As a basis, I took a notebook published on colab for oil. This notebook examines the analysis of gold prices and shares of gold mining companies using machine analysis methods: linear regression, cluster analysis, and random forest. I immediately warn you that this post does not attempt to show the current situation and predict the future direction. Just like the author for oil, this article does not aim to raise or refute the possibilities of machine learning for analyzing stock prices or other tools. I upgraded the code for gold research in order to encourage those who are interested in further reflection and listen to constructive criticism in their address.

import yfinance as yf
import pandas as pd
import numpy as np
import seaborn as sns
from sklearn import metrics
import matplotlib.pyplot as plt
from sklearn.preprocessing import MinMaxScaler
from sklearn.linear_model import LinearRegression

1. Loading data

For the price of gold, take the value of the exchange-traded investment Fund SPDR Gold Trust, whose shares are 100% backed by precious metal.
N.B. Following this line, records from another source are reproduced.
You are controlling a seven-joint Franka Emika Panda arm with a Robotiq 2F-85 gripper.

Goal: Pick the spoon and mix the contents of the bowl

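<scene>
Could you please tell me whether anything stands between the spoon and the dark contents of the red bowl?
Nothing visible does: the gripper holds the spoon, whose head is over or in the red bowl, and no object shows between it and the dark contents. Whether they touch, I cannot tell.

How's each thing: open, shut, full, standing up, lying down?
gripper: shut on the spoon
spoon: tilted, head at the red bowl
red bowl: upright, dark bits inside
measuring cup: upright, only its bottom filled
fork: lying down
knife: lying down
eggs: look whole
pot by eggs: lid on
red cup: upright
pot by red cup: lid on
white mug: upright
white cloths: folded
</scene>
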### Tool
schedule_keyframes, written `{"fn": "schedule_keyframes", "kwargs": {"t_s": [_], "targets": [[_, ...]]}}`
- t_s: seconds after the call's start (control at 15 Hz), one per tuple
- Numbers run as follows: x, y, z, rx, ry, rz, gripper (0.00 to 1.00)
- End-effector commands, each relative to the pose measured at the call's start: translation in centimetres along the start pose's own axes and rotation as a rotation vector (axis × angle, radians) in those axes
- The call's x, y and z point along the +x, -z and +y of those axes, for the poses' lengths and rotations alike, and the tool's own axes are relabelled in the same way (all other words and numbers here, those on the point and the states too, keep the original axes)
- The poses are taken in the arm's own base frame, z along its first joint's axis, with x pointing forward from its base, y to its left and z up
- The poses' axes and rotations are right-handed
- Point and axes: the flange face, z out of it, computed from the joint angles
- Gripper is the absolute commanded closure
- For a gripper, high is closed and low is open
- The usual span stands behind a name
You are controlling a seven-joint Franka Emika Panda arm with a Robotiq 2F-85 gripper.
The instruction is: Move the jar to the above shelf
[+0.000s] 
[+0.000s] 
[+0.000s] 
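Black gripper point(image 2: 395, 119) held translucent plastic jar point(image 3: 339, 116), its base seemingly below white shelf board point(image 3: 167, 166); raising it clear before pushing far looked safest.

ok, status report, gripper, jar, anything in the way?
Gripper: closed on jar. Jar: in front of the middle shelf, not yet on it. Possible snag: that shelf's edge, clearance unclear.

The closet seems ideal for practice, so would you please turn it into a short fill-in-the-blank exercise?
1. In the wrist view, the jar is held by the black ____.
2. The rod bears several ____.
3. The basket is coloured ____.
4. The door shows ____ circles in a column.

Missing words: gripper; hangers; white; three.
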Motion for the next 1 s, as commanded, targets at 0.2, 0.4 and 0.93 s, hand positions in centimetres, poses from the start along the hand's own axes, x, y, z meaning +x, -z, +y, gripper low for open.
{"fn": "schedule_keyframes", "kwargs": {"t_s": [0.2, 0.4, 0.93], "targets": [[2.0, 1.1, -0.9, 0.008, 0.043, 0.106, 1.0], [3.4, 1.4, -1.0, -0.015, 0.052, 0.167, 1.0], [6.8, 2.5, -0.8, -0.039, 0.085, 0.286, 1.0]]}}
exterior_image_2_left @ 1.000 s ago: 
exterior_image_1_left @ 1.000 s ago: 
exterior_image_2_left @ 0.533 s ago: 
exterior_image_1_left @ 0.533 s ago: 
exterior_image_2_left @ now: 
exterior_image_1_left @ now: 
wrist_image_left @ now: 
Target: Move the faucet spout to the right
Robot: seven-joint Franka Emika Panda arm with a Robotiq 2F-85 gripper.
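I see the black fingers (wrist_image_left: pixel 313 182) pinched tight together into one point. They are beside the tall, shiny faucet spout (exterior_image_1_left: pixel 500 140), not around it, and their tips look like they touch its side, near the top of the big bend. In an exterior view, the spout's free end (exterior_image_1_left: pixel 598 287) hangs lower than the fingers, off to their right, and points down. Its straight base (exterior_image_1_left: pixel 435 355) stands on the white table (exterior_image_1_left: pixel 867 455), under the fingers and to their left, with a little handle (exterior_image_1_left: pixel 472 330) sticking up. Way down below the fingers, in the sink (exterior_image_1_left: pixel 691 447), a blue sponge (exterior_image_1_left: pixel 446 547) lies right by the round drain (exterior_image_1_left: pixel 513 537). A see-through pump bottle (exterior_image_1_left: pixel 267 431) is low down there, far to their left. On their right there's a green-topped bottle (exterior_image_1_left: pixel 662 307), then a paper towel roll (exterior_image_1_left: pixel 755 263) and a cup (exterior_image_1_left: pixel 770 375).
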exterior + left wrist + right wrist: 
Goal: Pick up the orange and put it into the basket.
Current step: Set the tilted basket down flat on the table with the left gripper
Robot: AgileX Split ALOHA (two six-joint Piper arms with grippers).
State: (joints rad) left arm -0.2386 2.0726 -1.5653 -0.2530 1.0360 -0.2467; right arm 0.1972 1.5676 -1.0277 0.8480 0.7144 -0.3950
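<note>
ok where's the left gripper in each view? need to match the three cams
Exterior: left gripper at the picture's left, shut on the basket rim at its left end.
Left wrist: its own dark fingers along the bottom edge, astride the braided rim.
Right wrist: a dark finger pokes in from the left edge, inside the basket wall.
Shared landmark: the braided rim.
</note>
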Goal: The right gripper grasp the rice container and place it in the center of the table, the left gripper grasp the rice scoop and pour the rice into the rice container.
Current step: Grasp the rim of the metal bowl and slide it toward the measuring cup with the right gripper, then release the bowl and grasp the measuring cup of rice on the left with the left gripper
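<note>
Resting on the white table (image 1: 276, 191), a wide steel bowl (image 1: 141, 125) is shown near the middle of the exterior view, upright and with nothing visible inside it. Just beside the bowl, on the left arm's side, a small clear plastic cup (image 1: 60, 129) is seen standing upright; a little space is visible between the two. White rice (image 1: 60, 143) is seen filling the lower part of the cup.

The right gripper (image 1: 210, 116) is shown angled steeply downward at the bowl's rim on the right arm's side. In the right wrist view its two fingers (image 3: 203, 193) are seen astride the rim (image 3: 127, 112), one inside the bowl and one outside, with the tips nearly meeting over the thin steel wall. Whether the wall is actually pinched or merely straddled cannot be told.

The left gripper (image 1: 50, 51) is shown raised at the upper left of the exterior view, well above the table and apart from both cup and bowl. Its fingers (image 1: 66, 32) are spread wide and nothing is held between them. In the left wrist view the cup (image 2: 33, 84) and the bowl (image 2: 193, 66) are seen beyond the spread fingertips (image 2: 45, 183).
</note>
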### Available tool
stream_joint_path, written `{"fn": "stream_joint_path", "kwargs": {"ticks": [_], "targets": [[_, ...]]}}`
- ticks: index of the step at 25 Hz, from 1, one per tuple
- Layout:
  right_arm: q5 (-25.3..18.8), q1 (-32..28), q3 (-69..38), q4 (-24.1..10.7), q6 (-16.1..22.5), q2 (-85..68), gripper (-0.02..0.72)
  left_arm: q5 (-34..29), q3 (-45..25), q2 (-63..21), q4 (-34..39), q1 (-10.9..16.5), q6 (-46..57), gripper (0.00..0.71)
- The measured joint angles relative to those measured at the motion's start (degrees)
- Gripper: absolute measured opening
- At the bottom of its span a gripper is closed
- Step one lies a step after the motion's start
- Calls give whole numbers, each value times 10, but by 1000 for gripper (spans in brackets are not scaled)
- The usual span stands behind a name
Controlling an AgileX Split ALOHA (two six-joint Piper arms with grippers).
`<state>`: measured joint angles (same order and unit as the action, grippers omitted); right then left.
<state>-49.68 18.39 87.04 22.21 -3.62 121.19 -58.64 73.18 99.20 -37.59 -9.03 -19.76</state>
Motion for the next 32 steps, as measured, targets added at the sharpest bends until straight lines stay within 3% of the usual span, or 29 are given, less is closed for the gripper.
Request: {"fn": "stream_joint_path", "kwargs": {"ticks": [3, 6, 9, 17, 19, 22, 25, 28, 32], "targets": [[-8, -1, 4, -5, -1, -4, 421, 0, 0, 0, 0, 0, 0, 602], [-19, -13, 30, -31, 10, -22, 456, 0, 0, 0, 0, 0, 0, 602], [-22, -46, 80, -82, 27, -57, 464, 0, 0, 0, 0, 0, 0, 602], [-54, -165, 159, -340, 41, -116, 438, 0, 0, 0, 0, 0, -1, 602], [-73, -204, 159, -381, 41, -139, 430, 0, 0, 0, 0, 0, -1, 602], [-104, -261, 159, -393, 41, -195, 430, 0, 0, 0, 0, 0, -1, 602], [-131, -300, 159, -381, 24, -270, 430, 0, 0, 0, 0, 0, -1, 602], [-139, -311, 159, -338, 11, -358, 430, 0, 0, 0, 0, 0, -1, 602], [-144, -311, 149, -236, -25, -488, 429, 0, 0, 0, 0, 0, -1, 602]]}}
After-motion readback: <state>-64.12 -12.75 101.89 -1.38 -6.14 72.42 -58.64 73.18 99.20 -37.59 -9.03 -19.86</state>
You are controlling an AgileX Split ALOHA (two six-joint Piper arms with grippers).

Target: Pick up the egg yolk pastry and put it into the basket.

The quotes will be compared with the prices of gold mining companies ' shares:

  • Newmont Goldcorp (NMM)
  • Barrick Gold (GOLD)
  • AngloGold Ashanti (AU)
  • Kinross Gold (KGC)
  • Newcrest Mining (ENC)
  • Polyus (PLZL)
  • Polymetal (POLY)
  • Seligdar (SELG)
gold = pd.DataFrame(yf.download("GLD", start="2010-01-01", end="2019-12-31")['Adj Close'])
[*********************100%***********************]  1 of 1 completed
gold = gold.reset_index()
gold.columns = ["Date","gold_price"]
gold['Date'] = pd.to_datetime(gold['Date'])
gold.head()
Date gold_price
0 2010-01-04 109.800003
1 2010-01-05 109.699997
2 2010-01-06 111.510002
3 2010-01-07 110.820000
4 2010-01-08 111.370003

It is necessary to move the price of gold, as we will be interested in how yesterday's price affected today's stock price.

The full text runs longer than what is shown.